[Start of Attachment]

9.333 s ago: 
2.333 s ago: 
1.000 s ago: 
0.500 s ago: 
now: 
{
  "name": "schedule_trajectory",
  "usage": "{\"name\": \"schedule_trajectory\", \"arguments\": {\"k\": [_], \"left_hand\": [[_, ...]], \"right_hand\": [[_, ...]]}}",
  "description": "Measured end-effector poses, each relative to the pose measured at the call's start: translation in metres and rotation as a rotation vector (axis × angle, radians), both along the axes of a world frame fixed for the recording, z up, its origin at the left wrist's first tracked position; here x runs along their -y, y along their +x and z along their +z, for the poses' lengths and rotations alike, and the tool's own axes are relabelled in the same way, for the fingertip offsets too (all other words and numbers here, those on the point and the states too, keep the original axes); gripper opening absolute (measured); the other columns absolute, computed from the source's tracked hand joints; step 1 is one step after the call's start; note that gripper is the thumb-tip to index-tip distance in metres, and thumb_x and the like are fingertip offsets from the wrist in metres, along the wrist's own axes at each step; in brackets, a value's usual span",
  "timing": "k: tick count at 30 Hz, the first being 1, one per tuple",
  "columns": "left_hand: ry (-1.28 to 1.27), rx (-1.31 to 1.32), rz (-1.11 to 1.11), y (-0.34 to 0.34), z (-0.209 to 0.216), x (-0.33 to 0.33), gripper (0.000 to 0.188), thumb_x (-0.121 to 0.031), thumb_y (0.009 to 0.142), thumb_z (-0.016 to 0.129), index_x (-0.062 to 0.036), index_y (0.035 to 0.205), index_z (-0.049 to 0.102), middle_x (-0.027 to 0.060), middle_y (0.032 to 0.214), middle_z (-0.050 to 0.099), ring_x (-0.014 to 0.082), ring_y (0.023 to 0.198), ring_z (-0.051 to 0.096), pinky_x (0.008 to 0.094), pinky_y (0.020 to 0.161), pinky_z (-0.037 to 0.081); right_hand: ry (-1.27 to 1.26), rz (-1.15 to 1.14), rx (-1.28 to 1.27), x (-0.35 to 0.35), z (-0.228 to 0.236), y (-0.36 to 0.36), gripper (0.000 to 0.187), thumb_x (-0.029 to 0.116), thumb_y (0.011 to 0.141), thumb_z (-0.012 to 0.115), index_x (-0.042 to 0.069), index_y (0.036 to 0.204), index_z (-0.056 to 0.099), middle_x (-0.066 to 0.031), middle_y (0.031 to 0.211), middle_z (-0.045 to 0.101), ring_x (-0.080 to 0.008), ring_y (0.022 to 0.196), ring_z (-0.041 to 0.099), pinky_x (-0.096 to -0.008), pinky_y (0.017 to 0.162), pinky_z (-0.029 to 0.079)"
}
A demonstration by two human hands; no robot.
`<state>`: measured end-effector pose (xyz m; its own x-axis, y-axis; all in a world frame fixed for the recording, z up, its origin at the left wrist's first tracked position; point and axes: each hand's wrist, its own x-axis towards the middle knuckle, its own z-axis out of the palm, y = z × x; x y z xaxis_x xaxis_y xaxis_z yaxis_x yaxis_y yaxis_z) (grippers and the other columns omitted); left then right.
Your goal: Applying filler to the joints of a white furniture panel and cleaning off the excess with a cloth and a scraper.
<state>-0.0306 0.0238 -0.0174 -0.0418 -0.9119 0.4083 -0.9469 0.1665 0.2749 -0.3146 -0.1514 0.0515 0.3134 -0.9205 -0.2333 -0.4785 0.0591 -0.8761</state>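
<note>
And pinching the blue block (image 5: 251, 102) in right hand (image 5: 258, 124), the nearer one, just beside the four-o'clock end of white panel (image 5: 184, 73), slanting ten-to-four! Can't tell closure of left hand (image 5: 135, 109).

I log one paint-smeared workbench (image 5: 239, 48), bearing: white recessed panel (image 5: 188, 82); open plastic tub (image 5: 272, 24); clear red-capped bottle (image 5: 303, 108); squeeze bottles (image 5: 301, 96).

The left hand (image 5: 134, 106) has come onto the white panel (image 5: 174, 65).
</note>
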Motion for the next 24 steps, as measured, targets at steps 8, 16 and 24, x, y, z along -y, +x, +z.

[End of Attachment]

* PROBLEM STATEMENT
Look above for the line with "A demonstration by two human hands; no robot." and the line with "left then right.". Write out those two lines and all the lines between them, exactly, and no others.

* TASK SOLUTION
A demonstration by two human hands; no robot.
`<state>`: measured end-effector pose (xyz m; its own x-axis, y-axis; all in a world frame fixed for the recording, z up, its origin at the left wrist's first tracked position; point and axes: each hand's wrist, its own x-axis towards the middle knuckle, its own z-axis out of the palm, y = z × x; x y z xaxis_x xaxis_y xaxis_z yaxis_x yaxis_y yaxis_z) (grippers and the other columns omitted); left then right.

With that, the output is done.